Sid French as CPGB Surrey District Secretary

From the 1968 Soviet invasion of Czechoslovakia, and the resulting schism in the CPGB, Sid French clearly saw the New Communist Party (NCP) project in the same light as the Bolsheviks and Mensheviks split within the Russian Social Democratic and Labour Party. His Surrey District began to operate as a factional entity within the Young Communist League, which was much more destabilised by differences over the events in Czechoslovakia in 1968 than the CPGB.

The intensity of conflict within the YCL was much fuelled by the flagrantly hostile attitudes of the bulk of its national leadership. The fact that much of this leadership delighted in anti-Soviet rhetoric contrasted starkly with French and those around him who were especially associated with a relatively uncritical stance regarding the Soviet Union and its policies.

By the end of the 1970s, French's Surrey district won supporters in a few parts of the country to its view that the CPGB had abandoned a principled Leninist view. During the inner-party discussion on the 1977 draft of the British Road to Socialism, French was especially sharply critical of the new text. This dropped the term 'dictatorship of the proletariat', accepted a seemingly gradualist approach to the achievement of socialism and gave a commitment to always honour the verdict of the electorate, even to the extent of a socialist government standing down if it failed to achieve a renewed mandate.

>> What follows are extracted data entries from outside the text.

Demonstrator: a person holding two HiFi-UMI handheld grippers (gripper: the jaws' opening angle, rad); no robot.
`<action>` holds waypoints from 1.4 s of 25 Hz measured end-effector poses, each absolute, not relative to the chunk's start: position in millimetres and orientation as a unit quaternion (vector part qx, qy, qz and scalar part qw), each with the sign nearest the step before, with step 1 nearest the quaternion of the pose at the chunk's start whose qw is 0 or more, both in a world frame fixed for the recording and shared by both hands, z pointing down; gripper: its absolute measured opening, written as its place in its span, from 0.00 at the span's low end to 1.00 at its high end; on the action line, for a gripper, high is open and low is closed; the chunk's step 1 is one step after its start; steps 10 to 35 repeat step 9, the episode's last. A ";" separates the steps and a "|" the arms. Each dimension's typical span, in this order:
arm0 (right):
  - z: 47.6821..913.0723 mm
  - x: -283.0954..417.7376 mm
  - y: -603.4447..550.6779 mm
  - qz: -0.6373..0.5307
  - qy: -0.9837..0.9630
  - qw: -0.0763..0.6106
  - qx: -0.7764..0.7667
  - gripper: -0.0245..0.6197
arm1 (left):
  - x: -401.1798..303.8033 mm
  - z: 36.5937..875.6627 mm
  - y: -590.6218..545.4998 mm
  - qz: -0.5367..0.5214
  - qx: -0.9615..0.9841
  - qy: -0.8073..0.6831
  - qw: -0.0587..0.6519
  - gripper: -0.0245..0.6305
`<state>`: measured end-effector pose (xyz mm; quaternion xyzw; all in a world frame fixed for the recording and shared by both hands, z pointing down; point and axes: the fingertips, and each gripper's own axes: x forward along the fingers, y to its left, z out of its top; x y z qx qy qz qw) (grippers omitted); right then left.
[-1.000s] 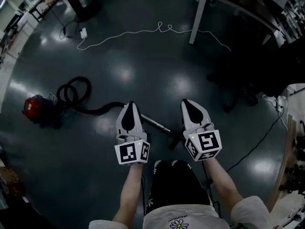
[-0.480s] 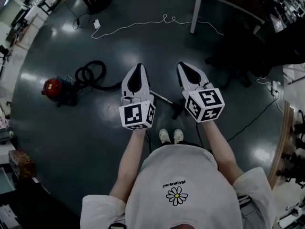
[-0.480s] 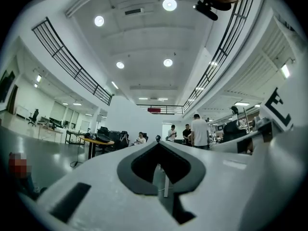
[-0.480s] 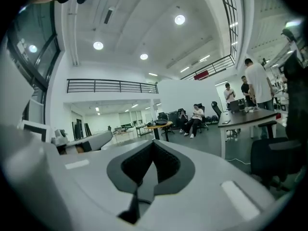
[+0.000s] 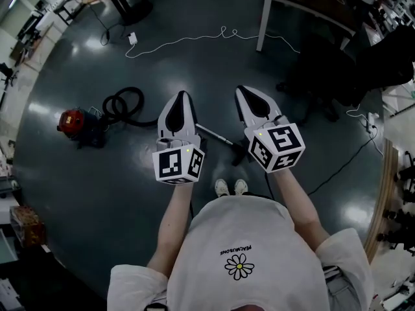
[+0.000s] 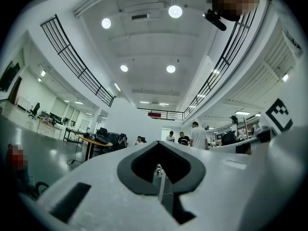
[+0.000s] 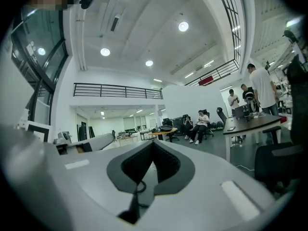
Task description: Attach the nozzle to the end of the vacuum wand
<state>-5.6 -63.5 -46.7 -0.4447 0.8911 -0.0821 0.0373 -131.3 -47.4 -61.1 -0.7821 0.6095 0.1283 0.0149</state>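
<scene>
The floor (image 5: 194,70) is dark and glossy, catching pale patches of glare, with a thin white cable (image 5: 194,39) snaking across it. A table (image 5: 311,6) on white legs stands at the far side, a dark chair (image 5: 324,70) near it. Overhead — a high white ceiling (image 6: 144,37) with round lamps (image 6: 175,11) lit, and a black-railed gallery (image 7: 115,90) along the white walls (image 7: 187,97). A few people (image 7: 197,119) sit further off.
</scene>
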 end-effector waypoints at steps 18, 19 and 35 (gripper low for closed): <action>-55.7 -3.0 -49.3 -0.077 0.898 0.041 -0.432 0.05 | -112.9 -68.4 -34.6 0.128 -0.788 0.601 0.030 0.04; -55.7 -3.0 -49.3 -0.077 0.898 0.041 -0.432 0.05 | -112.9 -68.4 -34.6 0.128 -0.788 0.601 0.030 0.04; -55.7 -3.0 -49.3 -0.077 0.898 0.041 -0.432 0.05 | -112.9 -68.4 -34.6 0.128 -0.788 0.601 0.030 0.04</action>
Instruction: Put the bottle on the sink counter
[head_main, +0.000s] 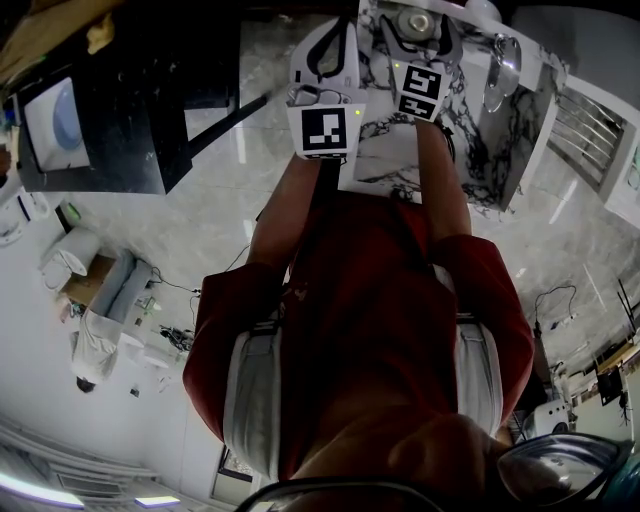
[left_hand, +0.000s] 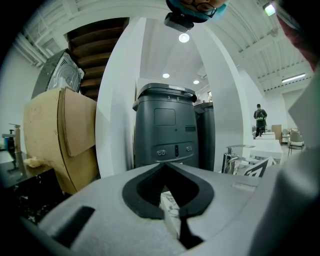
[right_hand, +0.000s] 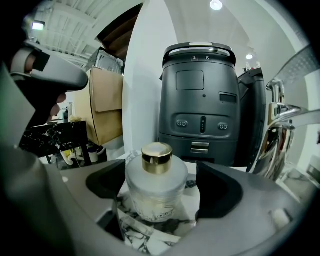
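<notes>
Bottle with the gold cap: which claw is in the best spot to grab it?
Right. The bottle stands on the marble counter inside the open right claw. The left claw is shut, with no bottle before it.

The frosted white bottle (right_hand: 156, 192) has a gold cap (right_hand: 156, 157), the worktop (right_hand: 143, 237) is white marble with black veins, and the machine (right_hand: 200, 110) is dark grey.

A dark grey machine (left_hand: 167, 125) stands before a white pillar (left_hand: 116, 100), a cardboard box (left_hand: 55, 135) at its left.
</notes>
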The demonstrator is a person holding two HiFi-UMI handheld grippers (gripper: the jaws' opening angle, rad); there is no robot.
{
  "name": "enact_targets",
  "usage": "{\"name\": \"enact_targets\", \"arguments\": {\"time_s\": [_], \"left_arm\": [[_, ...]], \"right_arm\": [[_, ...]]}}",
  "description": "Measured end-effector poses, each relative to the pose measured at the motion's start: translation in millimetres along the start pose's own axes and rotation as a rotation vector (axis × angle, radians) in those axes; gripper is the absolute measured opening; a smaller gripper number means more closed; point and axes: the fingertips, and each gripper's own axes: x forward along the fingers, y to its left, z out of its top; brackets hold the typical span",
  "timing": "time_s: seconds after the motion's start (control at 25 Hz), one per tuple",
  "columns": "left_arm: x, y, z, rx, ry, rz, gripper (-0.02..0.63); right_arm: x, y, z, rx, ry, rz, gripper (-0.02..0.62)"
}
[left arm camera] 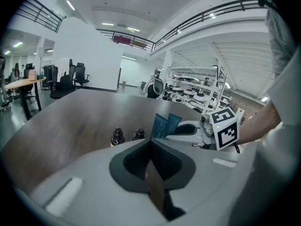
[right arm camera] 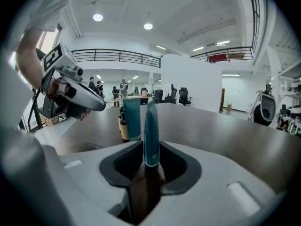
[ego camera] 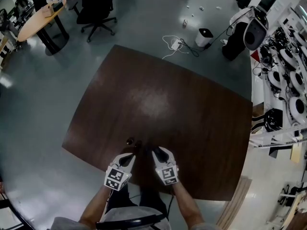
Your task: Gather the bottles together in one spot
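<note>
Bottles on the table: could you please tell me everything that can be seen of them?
The two bottles are small, with amber bodies and black caps. Whether they are glass or plastic cannot be told. They stand upright, close side by side, on the dark wooden table, near the edge on the person's side. Whether they touch each other cannot be told. Nothing holds them.

bottles (left arm camera: 117, 136) hidden below the neck
</note>
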Motion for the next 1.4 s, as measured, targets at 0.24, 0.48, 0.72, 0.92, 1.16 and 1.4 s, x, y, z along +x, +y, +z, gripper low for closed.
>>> {"name": "enact_targets", "arguments": {"time_s": [0.24, 0.48, 0.72, 0.92, 1.16, 1.4], "left_arm": [[-1, 2, 1, 0.000, 0.000, 0.003, 0.002], [-2, 0, -1, -0.001, 0.001, -0.002, 0.002], [-6, -1, 0, 0.004, 0.003, -0.011, 0.002], [-11, -4, 10, 0.012, -0.006, -0.025, 0.002], [-23, -12, 28, 0.038, -0.040, -0.052, 0.002], [-35, -28, 56, 0.085, -0.089, -0.094, 0.002]], "right_arm": [[-2, 3, 7, 0.027, -0.022, 0.012, 0.299], [-6, 4, 2, 0.040, -0.026, 0.002, 0.341], [-28, 2, 3, 0.094, -0.001, -0.025, 0.314], [-57, -8, 11, 0.169, -0.022, -0.078, 0.149], [-84, -22, 27, 0.293, -0.081, -0.184, 0.002], [-97, -22, 62, 0.304, -0.141, -0.235, 0.002]]}}
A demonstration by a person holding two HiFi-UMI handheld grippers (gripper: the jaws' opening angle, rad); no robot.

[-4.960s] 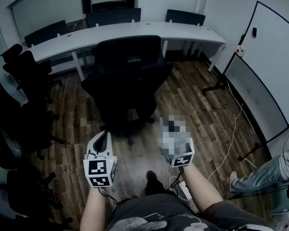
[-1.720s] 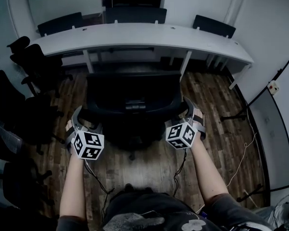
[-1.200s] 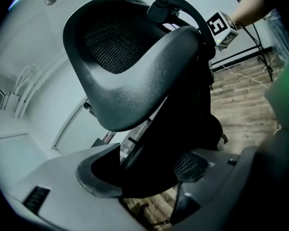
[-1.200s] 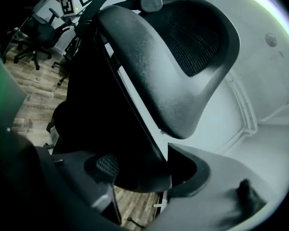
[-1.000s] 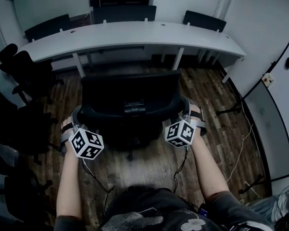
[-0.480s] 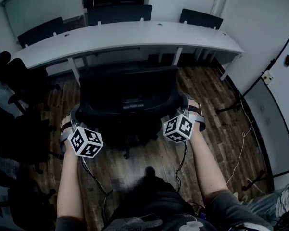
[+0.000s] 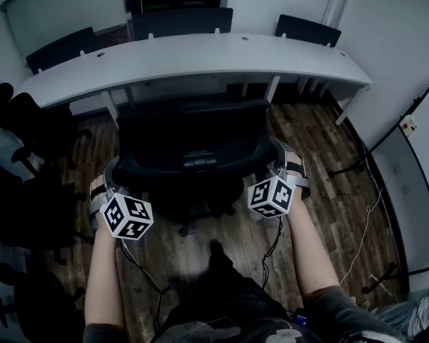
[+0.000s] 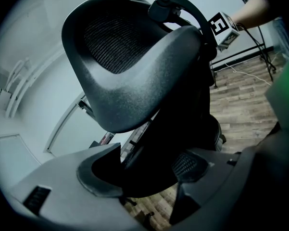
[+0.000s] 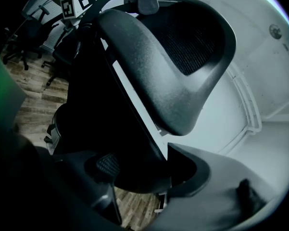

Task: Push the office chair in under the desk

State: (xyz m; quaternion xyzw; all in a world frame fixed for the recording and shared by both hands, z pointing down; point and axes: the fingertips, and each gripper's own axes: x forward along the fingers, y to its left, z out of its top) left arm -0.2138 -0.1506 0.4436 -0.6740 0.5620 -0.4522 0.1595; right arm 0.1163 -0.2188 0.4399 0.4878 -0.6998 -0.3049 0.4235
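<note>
The black office chair (image 7: 193, 138) stands with its back to me, its front reaching the edge of the long white desk (image 7: 200, 52). My left gripper (image 7: 113, 171) clasps the left edge of the backrest and my right gripper (image 7: 280, 152) clasps the right edge. In the left gripper view the dark backrest frame fills the gap between the jaws of the left gripper (image 8: 146, 174), under the mesh headrest (image 8: 134, 71). The right gripper view is a mirror image: the right gripper (image 9: 139, 170) is shut on the frame below the headrest (image 9: 173, 57).
Several black chairs (image 7: 28, 127) crowd the left side. More chairs (image 7: 178, 21) stand behind the desk, one at the far right (image 7: 307, 28). White desk legs (image 7: 273, 88) flank the chair. A cable (image 7: 364, 227) trails over the wood floor at the right.
Five seconds ago both grippers hung free near my body; since then they took the backrest. Over the last second the chair and both grippers rolled forward towards the desk.
</note>
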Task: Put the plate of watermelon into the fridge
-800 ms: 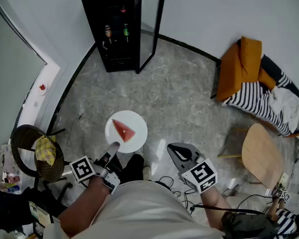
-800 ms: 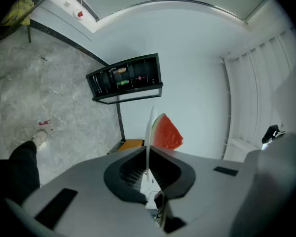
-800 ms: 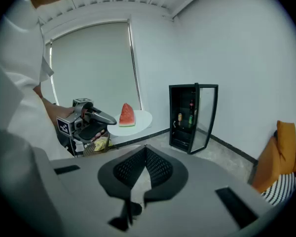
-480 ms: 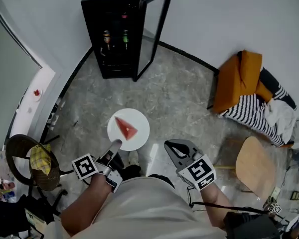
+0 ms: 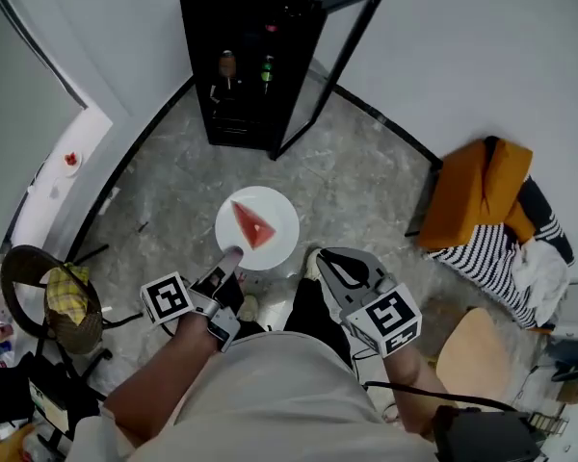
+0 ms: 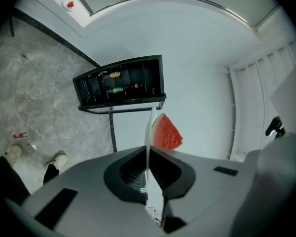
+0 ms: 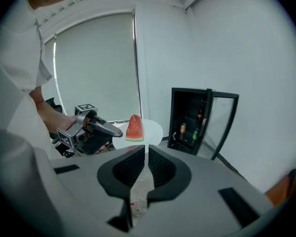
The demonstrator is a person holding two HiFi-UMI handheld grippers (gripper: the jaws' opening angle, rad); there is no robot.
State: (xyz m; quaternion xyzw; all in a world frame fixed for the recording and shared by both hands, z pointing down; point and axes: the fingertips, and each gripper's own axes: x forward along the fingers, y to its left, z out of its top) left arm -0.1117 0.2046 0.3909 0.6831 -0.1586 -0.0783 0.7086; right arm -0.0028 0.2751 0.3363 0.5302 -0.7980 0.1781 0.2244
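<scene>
A white plate [image 5: 270,246] with a red watermelon wedge [image 5: 253,225] hangs over the marble floor in the head view. My left gripper [image 5: 231,256] is shut on its near rim. In the left gripper view the plate [image 6: 149,132] shows edge-on between the jaws, the wedge [image 6: 166,133] to its right. The black fridge [image 5: 246,61] stands ahead with its glass door [image 5: 339,61] swung open. My right gripper [image 5: 322,261] is just right of the plate, shut with nothing in it. From the right gripper view [image 7: 146,149] I see the wedge [image 7: 134,129], the left gripper [image 7: 101,128] and the fridge [image 7: 190,120].
Bottles [image 5: 266,69] stand on a fridge shelf. An orange and striped heap of cloth [image 5: 486,210] lies to the right, a wooden stool [image 5: 474,354] nearer. A round chair with yellow cloth [image 5: 58,301] is at left, by a white ledge [image 5: 63,176].
The fridge and floor have slid nearer and to the right in the head view as the person walks toward it. The plate stays in the left gripper; both grippers keep their pose.
</scene>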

==Foundation of the New Communist Party==

Ruth Harris, wife of Sid French

The Surrey District took the adoption of the programme as a signal for a breakaway, which had been mooted to have the sympathy of several thousand CPGB members, although only several hundred in actuality joined the New Communist Party of Britain (NCP) when it was founded on 15 July 1977.

It was clearly a personal achievement of sorts for French, though others would point to the manner in which Marxist thinkers in the CPGB and YCL now began to be targeted heavily by Eurocommunists. Within a mere three to four years a virtually open war had begun inside the CPGB, in which the particular stance of the NCP appeared not so relevant as the CPGB imploded.

==Personal life==
In 1953, he married Dr Ruth Harris, a Jewish working-class woman who rose to be a consultant paediatrician. She died in 1980. They had two children, Jean and John. French was also an avid cricket fan and regularly attended matches at The Oval.